Sajedul Talukder is a Ph.D. candidate in Computer Science at Florida International University (FIU) and currently working as a research assistant in the Cyber Security and Privacy Research (CaSPR) Lab under the supervision of Dr. Bogdan Carbunar. His research interests include security and privacy with applications in online and geosocial networks, machine learning, wireless networks, distributed systems and mobile applications. Sajedul Talukder received his B.Sc. degree in Computer Science and Engineering from Bangladesh University of Engineering and Technology (BUET), in 2014. His current research focuses on building an automated system that aims to reduce the online social networking risks for the general users and seeks to detect and defend abuses that can arise from social networking friends. His research works have been published on top-tier social networking conferences like ICWSM and ACM WebSci and have been invited by Facebook in their headquarter. During his Ph.D., he received several student travel grant awards to present his papers. At FIU, Sajedul worked as a research mentor for several undergraduate students in their summer research programs (such as Science without Borders, NSF-RET, NSF-REU). During his undergrad, he worked as a research intern in Ministry of Foreign Affairs, Bangladesh and Samsung R&D Institute Bangladesh.

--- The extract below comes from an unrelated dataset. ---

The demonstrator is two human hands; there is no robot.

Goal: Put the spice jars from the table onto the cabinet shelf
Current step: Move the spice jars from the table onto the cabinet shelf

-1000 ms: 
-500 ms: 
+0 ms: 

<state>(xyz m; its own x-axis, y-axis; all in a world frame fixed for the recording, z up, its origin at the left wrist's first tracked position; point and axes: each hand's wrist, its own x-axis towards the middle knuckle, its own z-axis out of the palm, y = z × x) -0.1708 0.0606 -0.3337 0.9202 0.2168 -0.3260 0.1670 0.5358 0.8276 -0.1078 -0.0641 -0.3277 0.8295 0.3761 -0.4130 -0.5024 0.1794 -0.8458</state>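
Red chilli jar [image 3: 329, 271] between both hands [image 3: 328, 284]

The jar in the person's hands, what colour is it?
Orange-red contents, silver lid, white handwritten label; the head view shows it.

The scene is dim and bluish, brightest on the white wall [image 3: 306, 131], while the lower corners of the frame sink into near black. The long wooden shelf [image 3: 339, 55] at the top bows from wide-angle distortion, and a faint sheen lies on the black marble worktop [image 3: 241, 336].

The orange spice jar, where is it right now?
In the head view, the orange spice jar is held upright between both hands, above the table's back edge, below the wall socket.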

Online social networks like Facebook promote friend relationships that can lead to a number of abuses ranging from collection and misuse of sensitive private user information to cyberbullying and distribution of malware, fake news, and propaganda. However, social networks often fail to aware the users of the dangers that can arise from making their information public. Many users still allow their Facebook friends to access their information, including timeline and news feed. This, coupled with the fact that people often have significantly more than 150 Facebook friends, the maximum number of meaningful friend relationships that humans can manage, suggests that Facebook users are vulnerable to attacks. Adversaries may launch a number of attacks and abuses that have already brought intense criticism and scrutiny from the users, media and politicians alike. Facebook estimated at least 13% of their users are either bots or clones who might befriend the user and infer sensitive information by stalking the data, identify “deep-seated underlying fears, concerns” by companies such as Cambridge Analytica, perform profile cloning, initiate sextorsion, steal identity, and perform spear phishing attacks, or share it with an unintended audience.

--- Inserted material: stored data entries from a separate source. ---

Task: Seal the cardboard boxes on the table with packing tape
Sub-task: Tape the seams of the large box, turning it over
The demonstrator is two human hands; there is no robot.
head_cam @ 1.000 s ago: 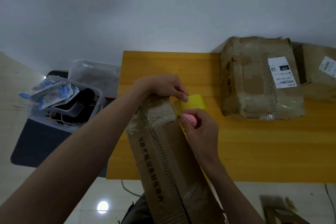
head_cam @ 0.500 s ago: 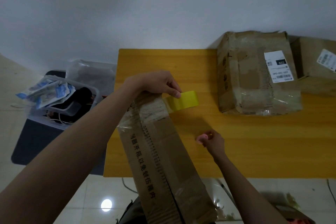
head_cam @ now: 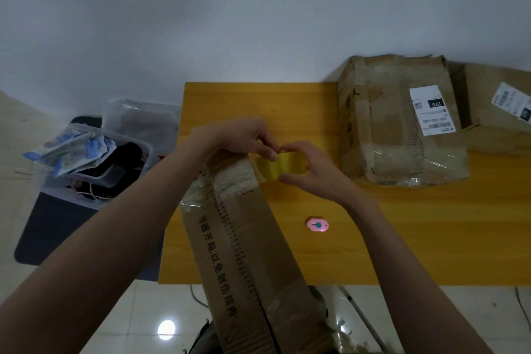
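Note:
A long cardboard box (head_cam: 247, 244) with printed characters lies over the near edge of the yellow table (head_cam: 402, 233), its far end taped. A yellowish strip of packing tape (head_cam: 283, 165) sticks out rightward from that far end. My left hand (head_cam: 244, 138) pinches the strip where it leaves the box. My right hand (head_cam: 313, 169) holds the strip's free end between thumb and fingers. A small pink cutter (head_cam: 317, 224) lies on the table right of the box, apart from both hands.
A large worn box (head_cam: 399, 121) with a white label stands at the back right, with another box (head_cam: 500, 112) beside it. Left of the table, a clear bin (head_cam: 86, 164) holds packets and cables. Tiled floor lies below the near edge.
My right hand set the pink cutter down on the table, then came back up and took the tape's free end. The left hand kept its pinch on the strip.

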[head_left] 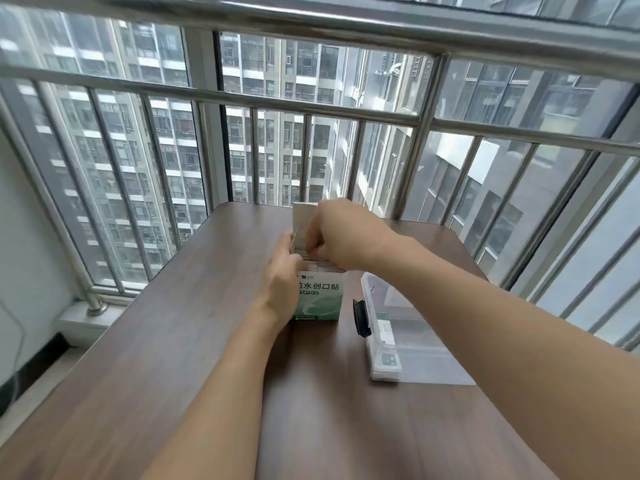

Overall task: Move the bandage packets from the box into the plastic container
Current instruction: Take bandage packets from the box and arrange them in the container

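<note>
A white and green bandage box point(320, 296) stands upright in the middle of the brown table, its lid flap point(302, 223) raised at the back. My left hand point(282, 275) grips the box's left side. Over the open top, my right hand point(341, 237) reaches down with curled fingers pinching bandage packets point(318, 263) that stand packed inside. To the right of the box lies a clear plastic container point(398, 327) with a black latch, and a few packets point(386, 344) lie along its near left side.
The brown table point(194, 334) stands against a steel balcony railing point(311, 109) with glass behind it. A ledge and a wall lie to the left. My right forearm crosses above the container's right part.
</note>
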Motion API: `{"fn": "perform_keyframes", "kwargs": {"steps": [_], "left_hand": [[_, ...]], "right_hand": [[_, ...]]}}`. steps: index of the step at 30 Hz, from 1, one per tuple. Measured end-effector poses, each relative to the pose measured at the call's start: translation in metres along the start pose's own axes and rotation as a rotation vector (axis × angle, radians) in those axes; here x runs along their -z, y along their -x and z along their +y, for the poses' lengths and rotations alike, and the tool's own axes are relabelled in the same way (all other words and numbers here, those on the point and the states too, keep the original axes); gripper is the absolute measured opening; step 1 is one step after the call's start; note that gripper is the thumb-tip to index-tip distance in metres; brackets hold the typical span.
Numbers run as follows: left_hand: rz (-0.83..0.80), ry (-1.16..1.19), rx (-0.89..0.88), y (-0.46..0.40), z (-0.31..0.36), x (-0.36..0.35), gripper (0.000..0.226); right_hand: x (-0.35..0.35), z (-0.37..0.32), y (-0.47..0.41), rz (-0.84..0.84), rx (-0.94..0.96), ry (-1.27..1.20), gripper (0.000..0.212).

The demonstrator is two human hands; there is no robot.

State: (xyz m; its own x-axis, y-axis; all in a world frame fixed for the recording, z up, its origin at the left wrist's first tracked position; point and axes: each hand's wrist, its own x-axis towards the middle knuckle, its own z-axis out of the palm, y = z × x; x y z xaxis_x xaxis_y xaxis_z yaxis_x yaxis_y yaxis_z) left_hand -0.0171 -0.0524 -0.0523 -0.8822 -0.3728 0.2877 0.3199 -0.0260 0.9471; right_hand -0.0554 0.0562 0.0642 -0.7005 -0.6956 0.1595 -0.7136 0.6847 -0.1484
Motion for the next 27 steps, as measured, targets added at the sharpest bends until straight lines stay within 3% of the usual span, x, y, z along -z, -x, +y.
{"fn": "perform_keyframes", "kwargs": {"steps": [12,18,23,27], "left_hand": [[0.043,-0.075,0.029,-0.002,-0.004,-0.004,0.03],[0.069,-0.04,0.053,0.0,0.002,-0.003,0.059],[0.068,-0.004,0.055,0.001,0.005,-0.005,0.051],[0.063,-0.026,0.064,0.002,0.006,-0.007,0.051]], "right_hand": [[0.0,0.004,-0.013,-0.122,0.04,0.002,0.008],[0.009,0.018,-0.009,-0.05,-0.018,-0.283,0.009],[0.012,0.029,-0.003,-0.104,-0.084,-0.434,0.014],[0.009,0.032,-0.003,-0.031,-0.091,-0.465,0.012]]}}
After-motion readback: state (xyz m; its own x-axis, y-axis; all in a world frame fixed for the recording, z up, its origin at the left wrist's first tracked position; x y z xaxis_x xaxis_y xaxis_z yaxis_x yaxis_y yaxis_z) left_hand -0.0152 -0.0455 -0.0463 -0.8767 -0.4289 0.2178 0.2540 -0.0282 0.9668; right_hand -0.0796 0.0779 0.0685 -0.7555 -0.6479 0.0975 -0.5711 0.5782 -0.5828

Within the scope of this dissertation, an automated online social network assistant system is proposed for detecting abuse and effectively defending against them. We observe that abuse detection and prevention, as proposed in academic work and implemented in popular online social networks, is unable to ensure that the users are protected from the perceived friend abuse. In this thesis, we propose that potentially abusive pending friends in online social networks need to be proactively detected and filtered, along with reactively detecting and preventing the already existing friends who are perceived to be abusive.
We introduce two novel approaches to prevent friend abuse in online social networks.

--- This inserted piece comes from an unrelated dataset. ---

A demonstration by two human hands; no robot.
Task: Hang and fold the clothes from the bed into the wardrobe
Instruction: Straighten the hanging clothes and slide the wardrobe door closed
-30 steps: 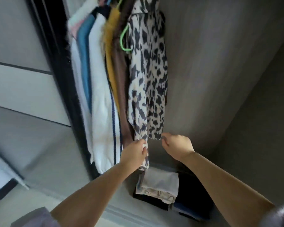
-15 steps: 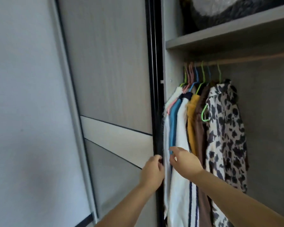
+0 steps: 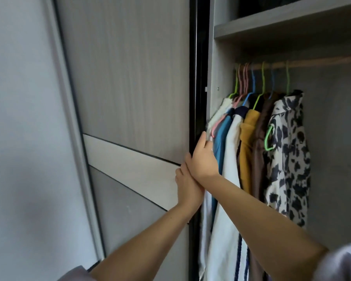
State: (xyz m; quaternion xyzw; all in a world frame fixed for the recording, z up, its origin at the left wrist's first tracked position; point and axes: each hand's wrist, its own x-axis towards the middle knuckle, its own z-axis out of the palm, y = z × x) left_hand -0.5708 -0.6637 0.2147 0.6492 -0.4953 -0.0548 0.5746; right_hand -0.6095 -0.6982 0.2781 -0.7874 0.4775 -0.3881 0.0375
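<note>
Several garments hang on coloured hangers from the wardrobe rail (image 3: 312,62): a black-and-white patterned shirt (image 3: 288,151) at the right, then a brown one (image 3: 260,149), a mustard one (image 3: 248,142), a white striped one (image 3: 229,179) and a blue one (image 3: 221,138). My right hand (image 3: 203,159) lies with fairly straight fingers against the dark edge of the sliding door (image 3: 130,88), just left of the clothes. My left hand (image 3: 187,187) sits right below it, thumb on the door's face and fingers round the edge, partly hidden by my right wrist.
A grey shelf (image 3: 282,23) runs above the rail. The wardrobe's back wall (image 3: 336,138) shows to the right of the patterned shirt. A pale wall panel (image 3: 18,118) fills the left side. The bed is out of view.
A second ago both hands were at the patterned shirt's hem. They have since moved left and up to the sliding door's edge, and my view has risen from the wardrobe floor.
</note>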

First, we seek to detect abusive friends in Facebook like social networks, who are already in the friend list, and to prevent the abusive friend from doing abuse by taking some protective actions against them.
Second, we propose the problem of abuse prevention during the time of friend invitation: detect the potentially abusive friend from the list of pending friend invitations, and provide the user with compelling reasons to reject the friend invitation, thus protecting the user from abuse in advance.